Deux semaines avant la présentation, le patient a eu une aggravation des symptômes d’allergie et de la congestion nasale. Il prenait initialement de la loratadine 10 mg et a ajouté de la pseudoéphédrine 120 mg tous les matins. Cela a entraîné une amélioration de la congestion ainsi qu’une amélioration rapide des symptômes dépressifs. Son score QIDS pendant le traitement à la pseudoéphédrine est passé de 7 à 3, ce qui correspond à une rémission clinique. Après deux semaines de traitement, le patient a décidé d’arrêter la pseudoéphédrine, et ses symptômes dépressifs se sont nettement aggravés pour atteindre un score QIDS de 16, ce qui indique une dépression modérément grave.

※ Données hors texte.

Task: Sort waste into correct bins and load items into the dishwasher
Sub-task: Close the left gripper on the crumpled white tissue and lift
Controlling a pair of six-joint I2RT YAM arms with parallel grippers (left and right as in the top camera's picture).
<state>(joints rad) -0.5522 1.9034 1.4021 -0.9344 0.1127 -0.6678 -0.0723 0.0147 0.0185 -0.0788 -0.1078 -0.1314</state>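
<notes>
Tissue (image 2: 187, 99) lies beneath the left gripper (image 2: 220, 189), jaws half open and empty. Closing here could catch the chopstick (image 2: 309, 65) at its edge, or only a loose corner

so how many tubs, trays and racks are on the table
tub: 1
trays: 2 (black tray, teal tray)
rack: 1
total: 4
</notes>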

Ses symptômes spécifiques lors du sevrage étaient une baisse profonde du niveau d’énergie, une diminution de la concentration, un retard psychomoteur, une augmentation de l’appétit, un besoin accru de sommeil, une détérioration de l’humeur (se sentir triste plus de la moitié du temps) et une détérioration de la perception de soi. Ces symptômes dépressifs ont persisté pendant 4 jours après l’arrêt du médicament, après quoi il a noté une amélioration partielle, revenant à la ligne de base de prémédication (QIDS de 7).
Discussion
La pseudoéphédrine est un remède de congestion efficace et couramment utilisé, connu pour ses propriétés stimulantes. Il est donc surprenant de constater le peu de rapports décrivant son interaction avec l’humeur. À notre connaissance, il s’agit du premier rapport de dépression unipolaire simple semblant bénéficier de l’initiation à la pseudoéphédrine, puis s’aggravant de manière significative pendant la période de sevrage. La chronologie des symptômes de sevrage est conforme à un autre rapport de 3 jours,6 et est généralement similaire en durée au sevrage physiologique aigu expérimenté par les personnes dépendantes d’autres stimulants.
De nombreuses cliniques de soins primaires traitent à la fois la congestion et la dépression, et les patients se présentent souvent à la clinique lors d’épisodes de maladies liées à la congestion. Nous supposons que l’utilisation de décongestionnants stimulants peut affecter l’évaluation clinique de l’humeur lors de certaines visites au cabinet, en particulier chez les patients souffrant déjà de dépression. Cela peut potentiellement influencer les taux de prescription d’antidépresseurs et d’orientation vers des spécialistes de la santé mentale.